## Wednesday, February 16, 2011

### Variation in food studies. - they are massive !

Most people do not realize how significant errors or variations are in studies. A study has just been published looking at nutrient intake and food tables. The average intakes were displayed as numbers and I quote "The FFQ estimates (mean ± SD) were 315 ± 132 μg for folate, 3.1 ± 2.1 μg for vitamin B12, 15.4 ± 5.6 mg for iron, and 15.1 ± 6.4 mg for zinc."

Did this means anything? Did you just pass over it..... it is because numbers such as these are very difficult to get a handle on. However graph them and it becomes obvious.  Now the error bars are the black lines, they are 2 standard deviations, that means it accounts for 95% of the variation. Or 95% of the results are within the black line region.

Thus is shows that the average (mean) values of the bar graph are somewhat meaningless because the variation is massive. The percentage variation is nearly as large as the mean! Thus results are not very accurate.

However it gets worse. Further one they state "The deattenuated energy-adjusted correlation coefficients ranged from 0.41 (dietary folate equivalents) to 0.60 (folate).
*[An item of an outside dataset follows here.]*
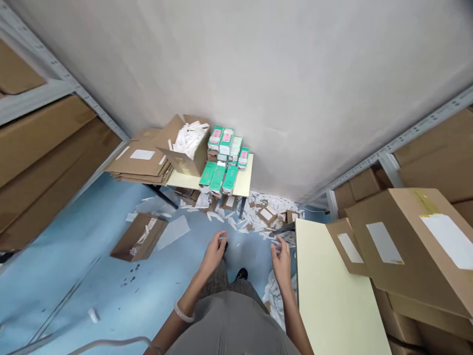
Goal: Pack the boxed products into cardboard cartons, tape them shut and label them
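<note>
My left hand [214,251] hangs in front of my body over the blue floor, fingers a little curled and apart, with nothing in it. Level with it on the other side, my right hand [281,259] is also empty, thumb and fingers spread. It is nearest to the left edge of the pale yellow table [332,296]. Ahead of both hands stands a smaller table [244,183]. On it are several green and white boxes [218,176], an open carton [185,162] filled with white strips [190,138], and a stack of flattened cardboard [142,157].
White scraps [273,202] litter the floor under and beside the small table. An open cardboard box [138,236] lies on the floor to the left. Taped cartons [391,246] stand at the right table. Metal shelving [48,98] with cartons lines both sides.
</note>
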Motion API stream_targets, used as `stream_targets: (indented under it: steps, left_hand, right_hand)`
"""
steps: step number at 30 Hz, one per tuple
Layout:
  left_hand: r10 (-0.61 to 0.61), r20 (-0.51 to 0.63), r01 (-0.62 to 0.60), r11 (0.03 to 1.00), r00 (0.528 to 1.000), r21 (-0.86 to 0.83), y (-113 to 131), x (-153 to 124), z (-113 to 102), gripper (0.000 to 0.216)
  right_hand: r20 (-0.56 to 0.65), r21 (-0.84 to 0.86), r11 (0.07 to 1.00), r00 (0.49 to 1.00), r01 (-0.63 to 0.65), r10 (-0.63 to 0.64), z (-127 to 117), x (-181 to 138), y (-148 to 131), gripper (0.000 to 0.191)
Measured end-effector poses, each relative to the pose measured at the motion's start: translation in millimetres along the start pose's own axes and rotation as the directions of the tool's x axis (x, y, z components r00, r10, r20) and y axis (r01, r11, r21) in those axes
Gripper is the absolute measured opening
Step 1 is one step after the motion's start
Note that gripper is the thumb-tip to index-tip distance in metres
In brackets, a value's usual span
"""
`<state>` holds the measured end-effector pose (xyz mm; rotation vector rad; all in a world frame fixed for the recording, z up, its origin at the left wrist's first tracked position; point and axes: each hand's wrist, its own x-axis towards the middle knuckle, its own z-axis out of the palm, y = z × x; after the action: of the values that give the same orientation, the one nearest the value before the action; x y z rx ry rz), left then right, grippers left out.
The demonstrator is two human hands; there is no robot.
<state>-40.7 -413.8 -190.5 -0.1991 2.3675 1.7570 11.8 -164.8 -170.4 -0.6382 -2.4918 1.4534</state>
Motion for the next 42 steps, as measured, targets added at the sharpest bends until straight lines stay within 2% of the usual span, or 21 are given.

Significant correlations between biomarker and nutrient intakes were found for folate (r = 0.37, P < .01) and vitamin B12 (r = 0.27, P < .01)"

Let me decode this. What they are saying is that dietary folate and folate are related to the food table, by and r = 0.41 and 0.6 respectively. Someone who has done statistics, knows R^2 (R squared) is a much better indication of error. Therefore the correlation between food table and folate levels in blood are 0.17 and 0.36 respectively.

Now if you haven't done maths since you left school this is still likely meaningless. Therefore lets draw a graph...... I have trolled around the internet and found a graph that has the R^2 of 0.176, this is shown below. (picture credit). Don't worry about what is on the axis, just look at the red line and the data spread (each grey dot) around the line.

The spread of data around the line has the same errors as the relationship between the estimation of dietary folate equivalents in the blood using food tables and what the dietary folate equivalents were in the blood. Most people wouldn't say there was a correlation..... yet the paper concludes there was.

The following four graphs are also very useful. The relationship between estimation of folate in the blood using food tables and what the dietary folate were in the blood had an R^2 of 0.36. The graphs below (credit) have R^2 on them, which are for A = 0.86, B=0.63, D = 0.78. These three graphs have what we would call correlations. However the R^2 for graph C is 0.36, the same as the correlation of estimated folate and actual folate. Most people wouldn't think that where was a correlation for graph C !

So when people stand up and say that food tables are a useful tool in estimating vitamin intake..... they might mean that their correlations are as good as the above graphs - ie terrible!!!!!